Would you repeat each of the lines below exactly?

□ □ □ □

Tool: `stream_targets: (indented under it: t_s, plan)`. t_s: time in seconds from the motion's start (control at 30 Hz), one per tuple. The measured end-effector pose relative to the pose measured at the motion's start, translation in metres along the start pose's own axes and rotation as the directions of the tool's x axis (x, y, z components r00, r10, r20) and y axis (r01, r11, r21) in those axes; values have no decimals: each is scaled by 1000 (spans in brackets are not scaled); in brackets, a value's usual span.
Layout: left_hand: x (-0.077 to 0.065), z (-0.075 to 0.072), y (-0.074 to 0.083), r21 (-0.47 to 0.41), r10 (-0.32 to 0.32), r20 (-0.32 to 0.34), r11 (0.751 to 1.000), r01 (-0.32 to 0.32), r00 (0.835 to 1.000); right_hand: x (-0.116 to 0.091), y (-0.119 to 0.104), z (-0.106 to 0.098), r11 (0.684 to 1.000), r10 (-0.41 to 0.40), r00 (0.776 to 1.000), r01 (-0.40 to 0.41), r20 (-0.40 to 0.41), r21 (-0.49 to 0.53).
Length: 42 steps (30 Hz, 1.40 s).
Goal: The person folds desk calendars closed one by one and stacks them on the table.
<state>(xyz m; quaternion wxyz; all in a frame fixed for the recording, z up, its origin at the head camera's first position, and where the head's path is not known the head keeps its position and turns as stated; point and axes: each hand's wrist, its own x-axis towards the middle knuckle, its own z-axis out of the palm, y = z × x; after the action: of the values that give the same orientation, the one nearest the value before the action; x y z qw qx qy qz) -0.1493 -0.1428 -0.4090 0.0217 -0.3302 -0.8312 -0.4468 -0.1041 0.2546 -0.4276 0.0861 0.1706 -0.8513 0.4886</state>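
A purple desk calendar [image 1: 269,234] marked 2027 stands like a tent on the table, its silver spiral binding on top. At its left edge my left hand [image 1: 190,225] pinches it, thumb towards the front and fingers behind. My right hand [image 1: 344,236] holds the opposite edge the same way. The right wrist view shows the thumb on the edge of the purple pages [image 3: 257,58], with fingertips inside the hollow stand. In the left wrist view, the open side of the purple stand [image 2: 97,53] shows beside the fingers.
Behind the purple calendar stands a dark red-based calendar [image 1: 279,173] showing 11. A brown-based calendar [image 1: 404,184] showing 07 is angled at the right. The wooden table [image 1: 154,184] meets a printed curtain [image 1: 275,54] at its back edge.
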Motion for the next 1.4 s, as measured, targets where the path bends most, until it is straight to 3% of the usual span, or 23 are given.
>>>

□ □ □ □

OUTPUT OF THE TASK –
Tool: `stream_targets: (indented under it: t_s, plan)`. t_s: time in seconds from the motion's start (control at 30 Hz), one per tuple. The measured end-effector pose relative to the pose measured at the motion's start, translation in metres along the start pose's own axes and rotation as the directions of the tool's x axis (x, y, z components r00, r10, r20) and y axis (r01, r11, r21) in those axes; values have no decimals: each is scaled by 1000 (spans in brackets are not scaled); in brackets, a value's usual span.
Layout: left_hand: x (-0.077 to 0.065), z (-0.075 to 0.072), y (-0.074 to 0.083), r21 (-0.47 to 0.41), r10 (-0.32 to 0.32), r20 (-0.32 to 0.34), r11 (0.751 to 1.000), r01 (-0.32 to 0.32), r00 (0.835 to 1.000); right_hand: x (-0.116 to 0.091), y (-0.119 to 0.104), z (-0.106 to 0.098), r11 (0.684 to 1.000), r10 (-0.41 to 0.40), r00 (0.776 to 1.000), r01 (-0.40 to 0.41), r20 (-0.40 to 0.41), r21 (-0.49 to 0.53).
Length: 42 steps (30 Hz, 1.40 s).
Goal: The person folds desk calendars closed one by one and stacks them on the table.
<state>(xyz m; quaternion wxyz; all in a frame fixed for the recording, z up, its origin at the head camera's first position, and where the head's path is not known the head keeps its position and turns as stated; point and axes: each hand's wrist, its own x-axis towards the middle knuckle, its own z-axis out of the palm, y = z × x; after the action: of the values that give the same orientation, the one nearest the value before the action; x y z qw qx qy qz) -0.1493 -0.1428 -0.4090 0.0217 -0.3302 -0.8312 -0.4468 -0.1041 0.2546 -0.4276 0.0861 0.1706 -0.8513 0.4886</state>
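A purple desk calendar [image 1: 269,234] marked 2027 stands like a tent on the table, its silver spiral binding on top. At its left edge my left hand [image 1: 190,225] pinches it, thumb towards the front and fingers behind. My right hand [image 1: 344,236] holds the opposite edge the same way. The right wrist view shows the thumb on the edge of the purple pages [image 3: 257,58], with fingertips inside the hollow stand. In the left wrist view, the open side of the purple stand [image 2: 97,53] shows beside the fingers.
Behind the purple calendar stands a dark red-based calendar [image 1: 279,173] showing 11. A brown-based calendar [image 1: 404,184] showing 07 is angled at the right. The wooden table [image 1: 154,184] meets a printed curtain [image 1: 275,54] at its back edge.
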Motion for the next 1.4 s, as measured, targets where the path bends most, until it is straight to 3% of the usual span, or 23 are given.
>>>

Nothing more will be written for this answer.